Malefique (film, 2005)
From SFX 137.
THREE AND A HALF STARS
Directed by: Eric Valette
Written by: Alexandre Charlot, Franck Magnier and François Cognard
Starring: Gérald Laroche, Philippe Laudenbach, Clovis Cornillac and Dimitri Rataud
Black magic in French pokey
French films are just, well, terribly French. Malefique is no exception. Odd characters, philosophical cogitations and that distinct, greyish hue to the picture – all are present and correct. The French aren’t known for their horror movies, but when they do make them, their whimsical, melancholic over-intellectualisation of cinema suits the genre right down to the ground, especially here, where the action is confined to one cell, and the story tightly built upon the interaction between its four occupants: Carrère – dodgy businessman and the film’s protagonist; Daisy – a moron who eats everything, including his six month-old sister; Marcus, a violent pre-op transvestite; and Lassalle, a thinker who murdered his wife over breakfast.

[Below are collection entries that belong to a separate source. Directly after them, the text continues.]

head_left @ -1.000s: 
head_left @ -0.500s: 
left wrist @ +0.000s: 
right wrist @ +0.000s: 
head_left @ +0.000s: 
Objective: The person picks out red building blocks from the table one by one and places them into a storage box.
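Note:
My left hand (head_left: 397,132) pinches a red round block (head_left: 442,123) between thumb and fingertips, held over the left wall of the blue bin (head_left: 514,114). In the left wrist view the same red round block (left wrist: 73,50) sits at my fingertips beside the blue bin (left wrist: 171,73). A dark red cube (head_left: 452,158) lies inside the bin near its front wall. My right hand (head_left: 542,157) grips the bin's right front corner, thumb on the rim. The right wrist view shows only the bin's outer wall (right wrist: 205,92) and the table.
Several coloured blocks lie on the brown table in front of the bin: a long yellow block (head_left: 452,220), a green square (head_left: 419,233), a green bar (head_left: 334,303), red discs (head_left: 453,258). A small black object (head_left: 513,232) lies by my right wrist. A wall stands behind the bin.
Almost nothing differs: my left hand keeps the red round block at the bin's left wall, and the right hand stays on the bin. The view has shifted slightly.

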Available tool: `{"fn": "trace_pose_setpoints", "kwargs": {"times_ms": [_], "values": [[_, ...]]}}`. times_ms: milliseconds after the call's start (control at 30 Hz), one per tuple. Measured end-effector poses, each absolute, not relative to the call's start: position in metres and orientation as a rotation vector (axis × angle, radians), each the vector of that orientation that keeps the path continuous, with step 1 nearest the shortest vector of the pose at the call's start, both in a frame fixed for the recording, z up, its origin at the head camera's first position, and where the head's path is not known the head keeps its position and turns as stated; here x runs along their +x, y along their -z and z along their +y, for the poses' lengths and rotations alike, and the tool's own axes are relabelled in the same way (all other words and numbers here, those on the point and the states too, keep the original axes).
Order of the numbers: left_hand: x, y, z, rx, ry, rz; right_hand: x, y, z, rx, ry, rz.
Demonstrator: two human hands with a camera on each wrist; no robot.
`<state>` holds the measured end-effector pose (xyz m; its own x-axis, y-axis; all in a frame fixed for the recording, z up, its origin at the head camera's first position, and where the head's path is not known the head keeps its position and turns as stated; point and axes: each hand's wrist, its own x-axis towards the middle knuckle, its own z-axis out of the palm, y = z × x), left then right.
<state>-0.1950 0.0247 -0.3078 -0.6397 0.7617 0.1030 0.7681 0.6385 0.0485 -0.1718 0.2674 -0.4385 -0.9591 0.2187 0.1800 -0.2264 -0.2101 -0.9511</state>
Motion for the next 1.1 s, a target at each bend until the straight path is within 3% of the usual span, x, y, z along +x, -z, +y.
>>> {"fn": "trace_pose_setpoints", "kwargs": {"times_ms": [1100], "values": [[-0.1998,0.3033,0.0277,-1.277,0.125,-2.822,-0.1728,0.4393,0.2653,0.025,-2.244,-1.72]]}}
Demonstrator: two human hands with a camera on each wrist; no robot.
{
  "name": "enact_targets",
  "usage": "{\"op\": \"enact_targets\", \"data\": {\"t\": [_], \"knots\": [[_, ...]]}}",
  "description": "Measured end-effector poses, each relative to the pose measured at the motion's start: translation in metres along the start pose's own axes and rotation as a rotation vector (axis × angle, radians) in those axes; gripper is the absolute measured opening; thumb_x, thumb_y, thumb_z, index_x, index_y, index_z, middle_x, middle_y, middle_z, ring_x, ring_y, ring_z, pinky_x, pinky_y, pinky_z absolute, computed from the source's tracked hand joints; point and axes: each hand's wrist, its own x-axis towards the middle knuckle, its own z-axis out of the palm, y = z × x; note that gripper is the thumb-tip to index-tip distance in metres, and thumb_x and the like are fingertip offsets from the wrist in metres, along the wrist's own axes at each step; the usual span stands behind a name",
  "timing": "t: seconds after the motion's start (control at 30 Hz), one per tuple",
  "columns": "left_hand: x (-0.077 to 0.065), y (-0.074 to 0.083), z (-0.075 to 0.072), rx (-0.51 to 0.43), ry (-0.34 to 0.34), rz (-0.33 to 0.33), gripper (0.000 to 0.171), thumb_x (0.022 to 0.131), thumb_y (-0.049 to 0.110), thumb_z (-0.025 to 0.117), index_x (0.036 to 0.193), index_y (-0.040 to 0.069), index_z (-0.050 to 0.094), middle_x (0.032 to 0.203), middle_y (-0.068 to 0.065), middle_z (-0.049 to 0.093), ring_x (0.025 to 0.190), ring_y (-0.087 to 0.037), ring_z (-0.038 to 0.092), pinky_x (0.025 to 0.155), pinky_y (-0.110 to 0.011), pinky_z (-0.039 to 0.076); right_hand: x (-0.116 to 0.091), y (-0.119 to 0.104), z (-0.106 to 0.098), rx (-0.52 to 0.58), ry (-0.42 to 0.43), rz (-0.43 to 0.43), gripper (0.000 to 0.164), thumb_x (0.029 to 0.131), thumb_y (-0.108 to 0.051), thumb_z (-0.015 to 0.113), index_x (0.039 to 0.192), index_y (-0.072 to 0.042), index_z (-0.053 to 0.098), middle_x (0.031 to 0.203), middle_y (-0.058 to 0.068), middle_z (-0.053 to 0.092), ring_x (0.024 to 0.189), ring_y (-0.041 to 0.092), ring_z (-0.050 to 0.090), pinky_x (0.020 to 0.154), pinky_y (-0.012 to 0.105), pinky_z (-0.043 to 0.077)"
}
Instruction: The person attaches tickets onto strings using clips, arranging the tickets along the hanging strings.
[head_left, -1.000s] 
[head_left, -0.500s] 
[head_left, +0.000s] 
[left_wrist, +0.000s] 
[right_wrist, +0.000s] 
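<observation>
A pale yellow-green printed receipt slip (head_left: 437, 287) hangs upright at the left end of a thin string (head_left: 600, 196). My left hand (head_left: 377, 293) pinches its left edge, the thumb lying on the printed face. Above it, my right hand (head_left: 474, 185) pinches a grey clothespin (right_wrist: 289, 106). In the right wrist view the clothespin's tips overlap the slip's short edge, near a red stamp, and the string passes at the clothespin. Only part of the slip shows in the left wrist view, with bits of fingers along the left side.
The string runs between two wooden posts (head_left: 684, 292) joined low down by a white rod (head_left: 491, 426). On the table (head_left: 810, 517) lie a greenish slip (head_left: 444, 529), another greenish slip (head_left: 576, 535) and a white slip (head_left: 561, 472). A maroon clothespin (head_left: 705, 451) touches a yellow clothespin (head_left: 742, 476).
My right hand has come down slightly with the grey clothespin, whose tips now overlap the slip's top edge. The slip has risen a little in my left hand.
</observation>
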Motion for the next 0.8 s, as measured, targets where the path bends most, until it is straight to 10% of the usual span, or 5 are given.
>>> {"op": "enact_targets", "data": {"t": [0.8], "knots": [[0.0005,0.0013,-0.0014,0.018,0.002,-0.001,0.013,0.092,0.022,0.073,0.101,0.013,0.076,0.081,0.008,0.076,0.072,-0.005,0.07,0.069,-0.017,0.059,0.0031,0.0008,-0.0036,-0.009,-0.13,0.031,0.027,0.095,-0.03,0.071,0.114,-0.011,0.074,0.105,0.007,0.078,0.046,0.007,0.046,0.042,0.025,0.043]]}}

When Carrère finds the journal of the insane former occupant of the cell, the lunatic magician Danvers, the inmates begin to read from its pages, unleashing dark forces, forcing them to deal with the consequences of their own desires.
Claustrophobic and dark, Malefique belies its small budget with some carefully chosen special effects. Only annoying info-dumping towards the end spoils the show, but it is soon forgotten in the sinister light of the film’s finale. It isn’t perfect but, rather like a, ahem, ‘date’ with shady Gauloise-smoking Parisian lady, you’ll enjoy your 90 minutes.
Did you know?
A producer asked that the writers substitute Danver’s journal with an e-book! Film idiocy, it seems, is not confined solely to the halls of Hollywood.